David Greene mentors many young TFA recruits in the New York City public schools. They need his help because they are assigned to some of the city’s toughest schools. He made this comment in response to an earlier post about how Nevada hopes to replace some of its career teachers with TFA youngsters.
David Greene writes:
Another business plan – not education policy.
This has become the (hopefully unintended) consequence of TFA.
It has a become a scab organization to allow this type of political maneuvering and make teaching a “temp” job for people moving elsewhere than a classroom as a career.
What it does is lower the average teaching salary and decrease radically the need to pay out pensions because <5% of these “temps” will work long enough to vest in a pension.
Please pass these posts on to those Nevada policy makers:
THE INCONVENIENT TRUTHS ABOUT TFA
http://dcgmentor.com/?p=162
TFA TEACHERS: BETWEEN A ROCK AND A HARD PLACE
http://dcgmentor.com/?p=99
Yes, TFA is a business. I am sure Wendy Kopp would agree. Fast Company magazine thinks so.
http://www.fastcompany.com/3004348/facebook-pixar-10-conversations-changed-our-world
From Facebook To Pixar: 10 Conversations That Changed Our World
Wendy Kopp comes in at number 5, right after Steve Jobs and right before Target. By the way, the print edition of Fast Company magazine reads “10 Business Conversations that Changed Our World.” I thought it was all about the kids?
5. Reading, Writing, And Education Reform
Wendy Kopp proposed Teach for America in 1989 as her senior thesis at Princeton. By the spring of the following year, she had lined up 500 recruits and job placements for them. But Kopp still needed more than $2 million to launch. So she wrote billionaire industrialist Ross Perot.

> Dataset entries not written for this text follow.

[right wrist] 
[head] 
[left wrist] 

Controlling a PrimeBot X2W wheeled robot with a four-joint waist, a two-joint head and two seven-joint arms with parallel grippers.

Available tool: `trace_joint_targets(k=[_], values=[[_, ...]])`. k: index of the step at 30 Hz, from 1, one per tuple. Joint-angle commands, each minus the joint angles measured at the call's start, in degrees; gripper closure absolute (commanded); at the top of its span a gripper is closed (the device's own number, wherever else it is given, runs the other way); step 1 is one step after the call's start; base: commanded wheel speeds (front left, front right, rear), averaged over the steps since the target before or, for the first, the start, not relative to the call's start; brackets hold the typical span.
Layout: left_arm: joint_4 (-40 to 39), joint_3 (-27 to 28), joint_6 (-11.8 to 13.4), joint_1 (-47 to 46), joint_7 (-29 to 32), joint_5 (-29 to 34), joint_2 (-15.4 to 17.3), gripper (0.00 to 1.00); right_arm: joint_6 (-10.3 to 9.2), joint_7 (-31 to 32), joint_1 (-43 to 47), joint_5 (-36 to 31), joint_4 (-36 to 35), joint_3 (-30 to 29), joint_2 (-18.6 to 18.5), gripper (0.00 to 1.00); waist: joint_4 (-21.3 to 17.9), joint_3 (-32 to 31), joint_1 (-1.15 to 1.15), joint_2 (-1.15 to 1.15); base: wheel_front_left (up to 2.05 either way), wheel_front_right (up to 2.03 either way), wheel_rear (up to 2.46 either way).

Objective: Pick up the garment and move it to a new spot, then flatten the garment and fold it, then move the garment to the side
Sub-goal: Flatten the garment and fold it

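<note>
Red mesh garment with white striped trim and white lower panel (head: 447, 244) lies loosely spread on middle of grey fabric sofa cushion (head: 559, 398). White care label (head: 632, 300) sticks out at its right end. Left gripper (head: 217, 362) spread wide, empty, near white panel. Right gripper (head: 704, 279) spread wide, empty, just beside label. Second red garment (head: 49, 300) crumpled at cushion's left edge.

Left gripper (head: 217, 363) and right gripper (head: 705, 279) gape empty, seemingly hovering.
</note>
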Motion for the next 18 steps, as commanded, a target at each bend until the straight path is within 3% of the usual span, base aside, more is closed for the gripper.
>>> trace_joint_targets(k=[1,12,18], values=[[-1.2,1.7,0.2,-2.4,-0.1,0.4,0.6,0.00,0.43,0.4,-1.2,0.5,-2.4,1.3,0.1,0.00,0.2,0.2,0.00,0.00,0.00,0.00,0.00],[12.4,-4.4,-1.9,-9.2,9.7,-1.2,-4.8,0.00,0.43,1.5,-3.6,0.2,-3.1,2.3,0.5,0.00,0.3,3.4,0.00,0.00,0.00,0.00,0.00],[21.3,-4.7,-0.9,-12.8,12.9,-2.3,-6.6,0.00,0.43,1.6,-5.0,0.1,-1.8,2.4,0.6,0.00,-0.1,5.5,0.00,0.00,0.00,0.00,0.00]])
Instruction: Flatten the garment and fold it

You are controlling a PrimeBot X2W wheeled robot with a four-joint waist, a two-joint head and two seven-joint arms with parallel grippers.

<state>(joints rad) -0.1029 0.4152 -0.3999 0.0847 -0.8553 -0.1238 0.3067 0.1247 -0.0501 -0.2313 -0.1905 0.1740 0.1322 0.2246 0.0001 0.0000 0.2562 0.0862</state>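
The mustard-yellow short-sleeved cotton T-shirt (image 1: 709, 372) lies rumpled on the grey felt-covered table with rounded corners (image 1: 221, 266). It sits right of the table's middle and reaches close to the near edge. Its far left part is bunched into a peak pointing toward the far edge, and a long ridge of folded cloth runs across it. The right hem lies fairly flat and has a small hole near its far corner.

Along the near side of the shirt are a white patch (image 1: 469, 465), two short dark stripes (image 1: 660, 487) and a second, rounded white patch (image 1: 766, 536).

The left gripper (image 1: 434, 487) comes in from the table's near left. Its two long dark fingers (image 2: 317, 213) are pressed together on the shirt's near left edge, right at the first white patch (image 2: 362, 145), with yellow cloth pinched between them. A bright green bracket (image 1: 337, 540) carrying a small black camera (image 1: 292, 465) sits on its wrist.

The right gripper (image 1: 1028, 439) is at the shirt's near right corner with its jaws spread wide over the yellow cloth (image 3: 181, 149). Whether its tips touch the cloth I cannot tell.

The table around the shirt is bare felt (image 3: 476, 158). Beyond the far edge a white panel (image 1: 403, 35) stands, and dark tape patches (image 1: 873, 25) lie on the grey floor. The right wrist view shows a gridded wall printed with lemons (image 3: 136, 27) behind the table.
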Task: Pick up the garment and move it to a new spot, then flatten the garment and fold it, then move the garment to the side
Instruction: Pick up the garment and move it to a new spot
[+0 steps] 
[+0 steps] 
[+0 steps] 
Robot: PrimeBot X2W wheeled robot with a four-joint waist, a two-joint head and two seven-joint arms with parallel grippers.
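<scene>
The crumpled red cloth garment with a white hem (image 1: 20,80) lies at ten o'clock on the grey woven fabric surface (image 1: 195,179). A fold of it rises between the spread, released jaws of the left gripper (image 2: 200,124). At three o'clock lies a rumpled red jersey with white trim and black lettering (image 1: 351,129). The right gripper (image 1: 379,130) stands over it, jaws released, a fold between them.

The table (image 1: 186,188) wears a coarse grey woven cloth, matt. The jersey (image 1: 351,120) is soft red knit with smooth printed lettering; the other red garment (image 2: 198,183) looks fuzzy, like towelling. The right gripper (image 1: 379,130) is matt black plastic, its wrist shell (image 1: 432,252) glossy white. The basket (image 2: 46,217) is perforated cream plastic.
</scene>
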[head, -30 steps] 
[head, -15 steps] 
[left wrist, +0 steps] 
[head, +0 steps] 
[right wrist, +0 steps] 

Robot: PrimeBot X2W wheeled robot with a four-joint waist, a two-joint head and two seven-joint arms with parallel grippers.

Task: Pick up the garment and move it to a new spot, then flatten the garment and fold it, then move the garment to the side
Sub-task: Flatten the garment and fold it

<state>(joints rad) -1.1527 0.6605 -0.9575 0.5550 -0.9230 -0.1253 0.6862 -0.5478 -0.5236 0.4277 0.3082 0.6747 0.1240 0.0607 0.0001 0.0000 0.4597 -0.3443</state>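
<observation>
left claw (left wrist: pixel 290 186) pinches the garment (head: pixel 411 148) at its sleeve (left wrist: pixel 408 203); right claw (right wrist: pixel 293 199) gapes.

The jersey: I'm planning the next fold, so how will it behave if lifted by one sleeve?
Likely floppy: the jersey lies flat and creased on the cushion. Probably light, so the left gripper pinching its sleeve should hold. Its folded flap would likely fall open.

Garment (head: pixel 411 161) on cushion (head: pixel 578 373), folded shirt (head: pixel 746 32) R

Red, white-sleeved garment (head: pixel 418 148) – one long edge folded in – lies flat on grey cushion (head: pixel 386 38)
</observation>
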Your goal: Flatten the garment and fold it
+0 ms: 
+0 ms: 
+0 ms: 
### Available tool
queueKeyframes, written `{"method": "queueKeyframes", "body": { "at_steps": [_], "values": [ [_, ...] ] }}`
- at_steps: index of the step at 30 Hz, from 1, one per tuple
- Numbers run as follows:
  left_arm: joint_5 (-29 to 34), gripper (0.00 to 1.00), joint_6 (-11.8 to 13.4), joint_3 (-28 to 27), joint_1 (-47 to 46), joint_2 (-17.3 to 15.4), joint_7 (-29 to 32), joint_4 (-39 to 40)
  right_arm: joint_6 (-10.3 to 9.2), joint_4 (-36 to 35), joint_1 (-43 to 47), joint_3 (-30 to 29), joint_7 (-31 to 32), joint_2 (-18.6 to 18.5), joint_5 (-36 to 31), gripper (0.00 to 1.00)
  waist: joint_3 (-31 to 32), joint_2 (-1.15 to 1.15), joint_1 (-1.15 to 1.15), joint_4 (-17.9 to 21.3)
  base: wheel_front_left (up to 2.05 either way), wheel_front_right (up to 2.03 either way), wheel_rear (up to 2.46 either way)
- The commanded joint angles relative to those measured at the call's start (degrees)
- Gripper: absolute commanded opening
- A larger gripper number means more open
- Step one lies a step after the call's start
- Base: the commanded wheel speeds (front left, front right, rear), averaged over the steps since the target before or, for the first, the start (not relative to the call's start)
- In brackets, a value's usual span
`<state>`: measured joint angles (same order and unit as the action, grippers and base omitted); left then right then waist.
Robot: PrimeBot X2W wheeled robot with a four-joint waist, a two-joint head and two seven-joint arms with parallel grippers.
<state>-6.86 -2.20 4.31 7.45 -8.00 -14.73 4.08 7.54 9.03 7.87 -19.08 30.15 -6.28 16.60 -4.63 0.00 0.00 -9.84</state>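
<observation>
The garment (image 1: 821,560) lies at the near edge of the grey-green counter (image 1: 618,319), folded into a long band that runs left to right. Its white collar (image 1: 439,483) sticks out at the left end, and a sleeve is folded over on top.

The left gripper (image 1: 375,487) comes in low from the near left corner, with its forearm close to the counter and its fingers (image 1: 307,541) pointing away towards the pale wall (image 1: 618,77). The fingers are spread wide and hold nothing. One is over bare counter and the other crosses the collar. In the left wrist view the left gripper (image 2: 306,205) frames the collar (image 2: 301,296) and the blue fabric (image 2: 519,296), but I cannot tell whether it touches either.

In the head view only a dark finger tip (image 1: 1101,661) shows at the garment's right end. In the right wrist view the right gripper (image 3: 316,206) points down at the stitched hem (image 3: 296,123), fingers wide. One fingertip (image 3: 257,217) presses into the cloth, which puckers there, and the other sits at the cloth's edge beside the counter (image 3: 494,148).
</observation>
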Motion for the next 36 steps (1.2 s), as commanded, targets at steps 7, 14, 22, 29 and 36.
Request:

I agree. Many of these positions will be filled with political favorites that have degrees in Parks and Recreation to qualify at a minimum. They will stay only long enough until a better paying job where they lean on a shovel comes to pass. Watch “60 minutes” from last fall where the Turks are running a group of charter schools. I could not understand the English teacher when he spoke. The charter then issues visas for other Turkish teachers. Although the pay scale is like a public school, they omit that there is a 40% kick back to the school. Unbelievable, but true. Watch the show.
I thought the TFA was completely staffed with young Turks. I guess they’re getting some competition from middle aged Turks.
David Greene states: “This has become the (hopefully unintended) consequence of TFA.” UNINTENDED? Are you kidding? All so-called “reforms” of the past 12 years have the intension of union-busting, devaluing teaching as a “career”, devaluing and blaming teachers for everything deemed “wrong” with our educational system. This is the not-so-hidden agenda of NCLB and all the other nonsense that has cropped up to reform our education system in the last decade. Unintended??!!! That is a most ridiculous and myopic assessment.
Pat.
Read the posts Diane included BEFORE you go off on me. Please read all of my work. I am not IN ANY WAY a fan of TFA. If you had heard both my talks at SOS in the summer of 2011 and at OCCUPY DOE DC 1, you would know that. I have been arguing that they have been creating a temp work force to displace higher paid and pensioned veteran teachers.
In its initial plan, I (the optimist) thought it was ” HOPEFULLY unintended”. Now I know that has changed as they found the benefits of that consequence.
Unfortunately, I am no longer employed in that capacity by Fordham U. I wish I was still able to work with more new teachers. If schools had the $ to employ real mentors to all their new teachers, it would benefit them and all of their constituents.
Wow, those are two, dare I say, “excellent” articles by David Greene.
Bottom line, a two or three year turnover of teachers is going to be a waste of educational money in any scenario.
Bad value for the taxpayers, and the students take the brunt of the ineffiency of not ready for prime time teachers.
I don’t know if it’s just me or if perhaps everybody else encountering problems with your site.
It appears as if some of the text within your posts are running off the screen.
Can someone else please comment and let me
know if this is happening to them too? This might be a issue with
my internet browser because I’ve had this happen before. Thanks
Looks OK to me. Nothing runs off the screen. In fact, the left and right margins are wide. I’ve had that problem with a few emails, but not on a consistent basis.